TASK OBJECTIVE -> Copy every line of the records below that holds the word "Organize".

Excerpts from a dataset:
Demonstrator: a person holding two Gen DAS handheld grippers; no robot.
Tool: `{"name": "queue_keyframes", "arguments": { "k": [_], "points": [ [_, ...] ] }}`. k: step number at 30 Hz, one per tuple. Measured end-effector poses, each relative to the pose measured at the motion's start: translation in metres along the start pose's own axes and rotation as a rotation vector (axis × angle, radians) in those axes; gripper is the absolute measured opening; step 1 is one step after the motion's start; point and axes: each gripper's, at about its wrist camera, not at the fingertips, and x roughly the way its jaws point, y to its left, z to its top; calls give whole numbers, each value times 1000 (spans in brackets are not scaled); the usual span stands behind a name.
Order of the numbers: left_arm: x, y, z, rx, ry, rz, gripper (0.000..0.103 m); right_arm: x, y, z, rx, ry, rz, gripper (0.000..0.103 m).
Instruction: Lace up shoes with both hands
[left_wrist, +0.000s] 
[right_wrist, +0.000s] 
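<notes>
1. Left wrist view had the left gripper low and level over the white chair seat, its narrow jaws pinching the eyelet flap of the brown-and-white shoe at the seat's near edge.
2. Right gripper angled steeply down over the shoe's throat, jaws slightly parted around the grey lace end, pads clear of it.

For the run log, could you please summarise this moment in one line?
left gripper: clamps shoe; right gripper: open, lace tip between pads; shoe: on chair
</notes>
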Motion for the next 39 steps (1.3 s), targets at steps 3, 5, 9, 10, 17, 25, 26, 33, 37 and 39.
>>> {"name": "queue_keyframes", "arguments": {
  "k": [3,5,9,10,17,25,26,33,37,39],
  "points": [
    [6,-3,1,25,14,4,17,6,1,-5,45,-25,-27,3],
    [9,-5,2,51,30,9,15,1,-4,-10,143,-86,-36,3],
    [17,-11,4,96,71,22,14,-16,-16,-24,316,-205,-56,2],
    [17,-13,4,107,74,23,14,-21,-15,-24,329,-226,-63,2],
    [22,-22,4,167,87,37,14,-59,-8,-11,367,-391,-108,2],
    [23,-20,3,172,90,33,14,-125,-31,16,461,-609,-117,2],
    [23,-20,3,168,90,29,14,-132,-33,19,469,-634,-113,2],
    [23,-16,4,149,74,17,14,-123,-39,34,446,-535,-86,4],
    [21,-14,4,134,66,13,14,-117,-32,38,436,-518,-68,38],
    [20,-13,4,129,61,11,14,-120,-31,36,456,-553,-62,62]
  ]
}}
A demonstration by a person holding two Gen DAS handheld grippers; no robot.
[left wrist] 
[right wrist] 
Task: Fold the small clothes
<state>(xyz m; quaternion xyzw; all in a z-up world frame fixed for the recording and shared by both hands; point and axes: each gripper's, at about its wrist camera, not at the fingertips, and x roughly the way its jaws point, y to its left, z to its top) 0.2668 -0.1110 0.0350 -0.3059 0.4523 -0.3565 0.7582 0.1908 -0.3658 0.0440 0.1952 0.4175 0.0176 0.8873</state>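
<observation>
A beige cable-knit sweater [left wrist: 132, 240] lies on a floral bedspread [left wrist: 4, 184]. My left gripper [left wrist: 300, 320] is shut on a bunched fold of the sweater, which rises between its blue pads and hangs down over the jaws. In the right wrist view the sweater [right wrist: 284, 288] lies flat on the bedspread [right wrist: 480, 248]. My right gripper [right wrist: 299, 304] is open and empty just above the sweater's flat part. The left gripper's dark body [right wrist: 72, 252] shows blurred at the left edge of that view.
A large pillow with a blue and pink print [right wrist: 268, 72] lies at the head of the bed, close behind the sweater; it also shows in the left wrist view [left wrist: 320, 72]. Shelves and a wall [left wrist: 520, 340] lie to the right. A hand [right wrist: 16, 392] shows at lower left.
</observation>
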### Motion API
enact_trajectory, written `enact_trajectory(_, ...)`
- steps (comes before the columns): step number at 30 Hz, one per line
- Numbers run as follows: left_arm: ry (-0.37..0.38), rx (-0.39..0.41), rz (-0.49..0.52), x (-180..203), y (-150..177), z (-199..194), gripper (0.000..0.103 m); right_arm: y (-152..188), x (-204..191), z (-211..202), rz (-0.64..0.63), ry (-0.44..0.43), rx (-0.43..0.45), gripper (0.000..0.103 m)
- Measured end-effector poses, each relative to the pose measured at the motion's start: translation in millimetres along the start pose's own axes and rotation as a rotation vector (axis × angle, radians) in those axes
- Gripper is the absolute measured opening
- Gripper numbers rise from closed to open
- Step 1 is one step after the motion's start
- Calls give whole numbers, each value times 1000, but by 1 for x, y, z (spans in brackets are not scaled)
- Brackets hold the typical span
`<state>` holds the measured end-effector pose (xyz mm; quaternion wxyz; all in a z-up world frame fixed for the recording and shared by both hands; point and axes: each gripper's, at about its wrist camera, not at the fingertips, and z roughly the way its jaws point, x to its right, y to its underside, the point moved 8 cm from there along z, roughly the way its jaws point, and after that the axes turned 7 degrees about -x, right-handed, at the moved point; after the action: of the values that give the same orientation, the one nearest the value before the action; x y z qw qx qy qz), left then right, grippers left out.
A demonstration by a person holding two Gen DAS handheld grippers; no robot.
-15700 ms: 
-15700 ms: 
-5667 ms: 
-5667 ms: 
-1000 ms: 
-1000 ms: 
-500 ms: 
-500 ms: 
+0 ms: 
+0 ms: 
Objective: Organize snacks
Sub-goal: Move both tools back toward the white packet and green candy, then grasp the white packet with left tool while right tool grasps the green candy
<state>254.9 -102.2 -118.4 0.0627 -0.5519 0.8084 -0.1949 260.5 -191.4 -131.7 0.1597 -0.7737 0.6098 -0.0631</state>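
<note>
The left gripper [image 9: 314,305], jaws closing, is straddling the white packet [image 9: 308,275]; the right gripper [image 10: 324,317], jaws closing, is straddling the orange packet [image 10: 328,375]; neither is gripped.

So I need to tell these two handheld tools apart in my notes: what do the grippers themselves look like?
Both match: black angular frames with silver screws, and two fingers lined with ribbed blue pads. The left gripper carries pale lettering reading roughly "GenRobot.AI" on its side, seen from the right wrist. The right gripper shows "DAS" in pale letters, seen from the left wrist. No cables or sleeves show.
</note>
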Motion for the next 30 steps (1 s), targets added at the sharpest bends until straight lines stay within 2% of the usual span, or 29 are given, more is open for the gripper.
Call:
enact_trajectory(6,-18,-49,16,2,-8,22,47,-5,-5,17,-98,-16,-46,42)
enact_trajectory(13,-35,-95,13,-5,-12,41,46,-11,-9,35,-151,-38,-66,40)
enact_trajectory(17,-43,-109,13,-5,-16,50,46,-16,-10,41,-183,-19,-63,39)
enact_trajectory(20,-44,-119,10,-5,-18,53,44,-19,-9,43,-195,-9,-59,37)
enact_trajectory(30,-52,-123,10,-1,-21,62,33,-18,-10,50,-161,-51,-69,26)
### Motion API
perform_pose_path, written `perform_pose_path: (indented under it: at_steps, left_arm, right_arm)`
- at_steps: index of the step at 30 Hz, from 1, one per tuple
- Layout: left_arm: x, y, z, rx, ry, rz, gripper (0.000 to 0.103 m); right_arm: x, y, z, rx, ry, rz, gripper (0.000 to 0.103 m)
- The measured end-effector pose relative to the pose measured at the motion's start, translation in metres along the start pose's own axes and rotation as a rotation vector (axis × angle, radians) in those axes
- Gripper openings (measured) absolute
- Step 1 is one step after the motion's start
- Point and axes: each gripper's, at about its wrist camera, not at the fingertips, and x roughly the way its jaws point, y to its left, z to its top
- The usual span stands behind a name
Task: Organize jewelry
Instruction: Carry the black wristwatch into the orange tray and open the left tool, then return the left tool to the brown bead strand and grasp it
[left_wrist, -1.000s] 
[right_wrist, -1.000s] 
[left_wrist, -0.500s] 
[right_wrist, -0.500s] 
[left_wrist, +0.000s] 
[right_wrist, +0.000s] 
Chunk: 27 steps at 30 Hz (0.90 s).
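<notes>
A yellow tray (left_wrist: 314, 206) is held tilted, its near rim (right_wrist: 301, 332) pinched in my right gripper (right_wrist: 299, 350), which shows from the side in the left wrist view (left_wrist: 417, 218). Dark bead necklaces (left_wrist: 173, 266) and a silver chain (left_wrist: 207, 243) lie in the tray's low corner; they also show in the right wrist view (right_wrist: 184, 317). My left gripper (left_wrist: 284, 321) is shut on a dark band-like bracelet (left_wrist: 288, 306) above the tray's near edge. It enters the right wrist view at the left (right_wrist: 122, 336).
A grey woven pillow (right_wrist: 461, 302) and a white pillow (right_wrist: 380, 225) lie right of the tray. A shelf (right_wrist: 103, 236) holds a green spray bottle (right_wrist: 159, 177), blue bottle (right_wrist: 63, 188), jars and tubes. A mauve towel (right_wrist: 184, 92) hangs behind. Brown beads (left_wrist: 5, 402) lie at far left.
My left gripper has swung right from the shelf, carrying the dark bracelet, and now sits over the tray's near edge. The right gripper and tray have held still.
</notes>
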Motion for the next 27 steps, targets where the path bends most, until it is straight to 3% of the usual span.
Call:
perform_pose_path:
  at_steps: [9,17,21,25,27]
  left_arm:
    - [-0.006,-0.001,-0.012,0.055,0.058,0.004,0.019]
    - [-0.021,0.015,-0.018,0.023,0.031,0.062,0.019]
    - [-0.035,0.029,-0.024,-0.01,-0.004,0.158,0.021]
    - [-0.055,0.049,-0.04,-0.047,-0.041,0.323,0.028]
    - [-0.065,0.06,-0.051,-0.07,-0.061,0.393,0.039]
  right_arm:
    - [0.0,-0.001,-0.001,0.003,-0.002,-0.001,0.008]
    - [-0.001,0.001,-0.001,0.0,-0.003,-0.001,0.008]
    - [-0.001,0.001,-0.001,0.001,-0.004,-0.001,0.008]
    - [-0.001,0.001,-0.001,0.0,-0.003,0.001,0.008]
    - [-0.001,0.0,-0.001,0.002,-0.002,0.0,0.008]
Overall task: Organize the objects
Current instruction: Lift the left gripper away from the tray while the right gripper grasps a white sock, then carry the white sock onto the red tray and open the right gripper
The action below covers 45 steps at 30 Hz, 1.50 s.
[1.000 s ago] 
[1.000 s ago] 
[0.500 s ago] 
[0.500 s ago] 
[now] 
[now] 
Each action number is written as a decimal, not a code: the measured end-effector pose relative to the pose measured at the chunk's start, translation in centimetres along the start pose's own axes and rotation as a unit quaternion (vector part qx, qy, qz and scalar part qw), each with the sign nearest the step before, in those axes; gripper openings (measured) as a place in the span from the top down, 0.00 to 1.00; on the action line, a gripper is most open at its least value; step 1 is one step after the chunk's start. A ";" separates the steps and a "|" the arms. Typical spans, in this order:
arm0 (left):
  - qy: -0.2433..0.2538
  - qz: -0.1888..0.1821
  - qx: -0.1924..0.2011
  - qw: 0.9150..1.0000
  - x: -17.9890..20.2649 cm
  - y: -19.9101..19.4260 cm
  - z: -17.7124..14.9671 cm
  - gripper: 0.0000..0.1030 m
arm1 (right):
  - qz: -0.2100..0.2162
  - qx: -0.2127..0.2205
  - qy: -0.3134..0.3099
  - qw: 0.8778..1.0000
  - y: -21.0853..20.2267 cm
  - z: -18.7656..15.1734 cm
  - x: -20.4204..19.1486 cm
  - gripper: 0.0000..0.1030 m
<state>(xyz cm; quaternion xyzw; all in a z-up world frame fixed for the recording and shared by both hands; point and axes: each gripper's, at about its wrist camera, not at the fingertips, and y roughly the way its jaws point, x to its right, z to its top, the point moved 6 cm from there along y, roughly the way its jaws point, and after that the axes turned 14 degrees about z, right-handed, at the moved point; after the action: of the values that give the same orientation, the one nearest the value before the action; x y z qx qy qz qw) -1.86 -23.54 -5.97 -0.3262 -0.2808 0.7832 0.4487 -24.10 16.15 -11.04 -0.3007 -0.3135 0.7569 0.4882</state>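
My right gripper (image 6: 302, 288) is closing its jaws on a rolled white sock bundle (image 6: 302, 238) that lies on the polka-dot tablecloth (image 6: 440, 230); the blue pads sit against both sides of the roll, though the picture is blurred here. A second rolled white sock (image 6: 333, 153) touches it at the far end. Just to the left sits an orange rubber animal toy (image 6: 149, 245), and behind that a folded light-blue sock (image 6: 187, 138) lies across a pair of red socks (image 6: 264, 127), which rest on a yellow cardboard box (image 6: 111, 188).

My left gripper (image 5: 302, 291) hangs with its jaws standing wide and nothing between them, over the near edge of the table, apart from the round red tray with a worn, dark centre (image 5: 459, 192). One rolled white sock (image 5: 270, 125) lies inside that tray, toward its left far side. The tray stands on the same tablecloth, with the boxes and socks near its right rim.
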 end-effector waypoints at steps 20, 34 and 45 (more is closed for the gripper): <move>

ANSWER BELOW ->
Objective: Organize snacks
Task: Organize jewelry
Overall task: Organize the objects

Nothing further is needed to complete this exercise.